- [WHAT YOU HAVE TO DO]
Determine the number of lines in the listing below in which the word "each" is present, and state it without comment.

- [AVAILABLE DATA]
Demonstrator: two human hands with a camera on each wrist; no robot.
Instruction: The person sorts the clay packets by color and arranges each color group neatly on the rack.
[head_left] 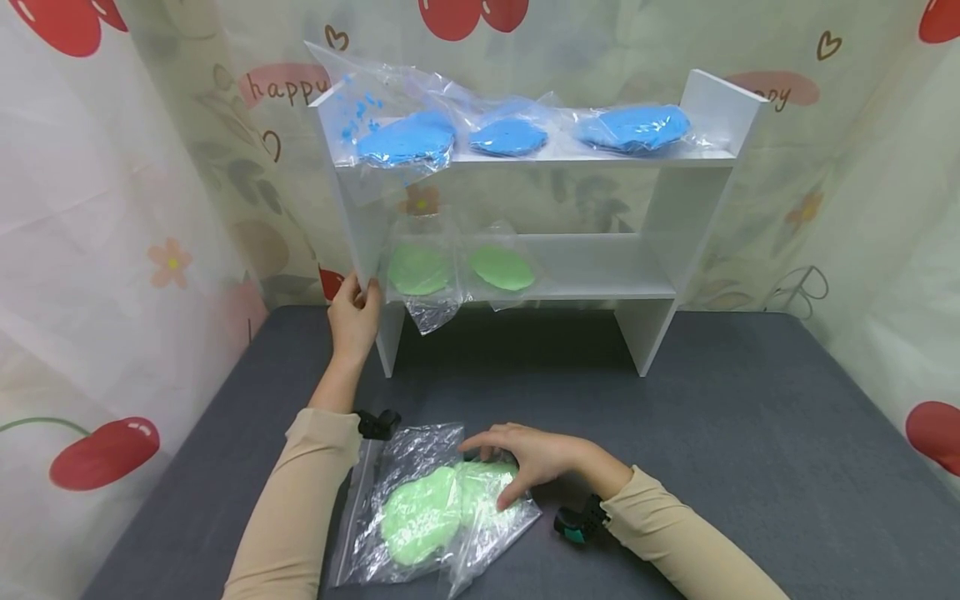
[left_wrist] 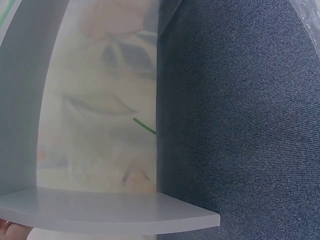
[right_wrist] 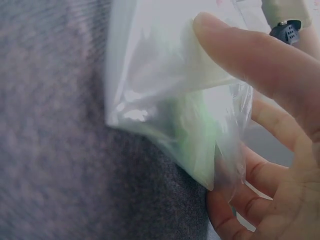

- [SOLUTION TO THE EXERCISE]
2